# Exercise instructions
Return, from the listing below, each line where the word "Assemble" appears.

# Information provided
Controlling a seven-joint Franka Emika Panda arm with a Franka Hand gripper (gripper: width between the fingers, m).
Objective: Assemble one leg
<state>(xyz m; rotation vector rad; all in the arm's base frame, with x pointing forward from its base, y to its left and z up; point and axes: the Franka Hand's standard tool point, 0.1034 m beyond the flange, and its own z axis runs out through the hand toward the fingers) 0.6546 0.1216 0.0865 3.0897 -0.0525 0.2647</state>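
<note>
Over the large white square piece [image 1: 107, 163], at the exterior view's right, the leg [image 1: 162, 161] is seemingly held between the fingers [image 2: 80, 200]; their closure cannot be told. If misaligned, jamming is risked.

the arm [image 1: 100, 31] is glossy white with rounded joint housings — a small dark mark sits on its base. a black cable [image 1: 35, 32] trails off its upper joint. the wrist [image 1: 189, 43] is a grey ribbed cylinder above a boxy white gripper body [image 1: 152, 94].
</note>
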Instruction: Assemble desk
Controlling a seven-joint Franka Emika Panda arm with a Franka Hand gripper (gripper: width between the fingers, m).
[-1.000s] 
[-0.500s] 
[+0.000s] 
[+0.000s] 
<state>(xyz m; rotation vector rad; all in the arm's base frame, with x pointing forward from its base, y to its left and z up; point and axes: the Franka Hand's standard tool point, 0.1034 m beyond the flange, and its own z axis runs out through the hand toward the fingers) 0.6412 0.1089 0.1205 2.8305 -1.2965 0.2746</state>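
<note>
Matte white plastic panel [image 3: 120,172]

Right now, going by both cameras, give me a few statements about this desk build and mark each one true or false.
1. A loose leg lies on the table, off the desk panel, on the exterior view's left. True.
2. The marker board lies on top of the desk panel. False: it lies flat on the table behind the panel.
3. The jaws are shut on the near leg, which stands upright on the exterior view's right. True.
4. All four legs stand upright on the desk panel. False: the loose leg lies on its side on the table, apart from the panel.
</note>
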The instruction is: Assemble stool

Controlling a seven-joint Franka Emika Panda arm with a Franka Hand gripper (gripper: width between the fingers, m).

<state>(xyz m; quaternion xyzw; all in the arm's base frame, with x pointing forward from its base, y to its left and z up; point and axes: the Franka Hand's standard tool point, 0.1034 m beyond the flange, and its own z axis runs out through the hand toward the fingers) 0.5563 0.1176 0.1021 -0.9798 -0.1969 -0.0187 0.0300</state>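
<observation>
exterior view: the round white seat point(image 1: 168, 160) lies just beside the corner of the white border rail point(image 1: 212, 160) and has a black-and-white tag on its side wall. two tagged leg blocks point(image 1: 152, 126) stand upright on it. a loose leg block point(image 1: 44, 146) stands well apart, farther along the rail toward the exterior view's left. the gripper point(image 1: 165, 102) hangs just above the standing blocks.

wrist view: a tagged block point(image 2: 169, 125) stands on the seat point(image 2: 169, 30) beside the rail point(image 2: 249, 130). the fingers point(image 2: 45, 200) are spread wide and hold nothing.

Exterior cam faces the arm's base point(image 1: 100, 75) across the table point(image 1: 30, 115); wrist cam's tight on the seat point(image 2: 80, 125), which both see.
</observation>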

# Task result
Objective: Assemble one leg
Instruction: Assemble desk
The instruction is: Assemble stool

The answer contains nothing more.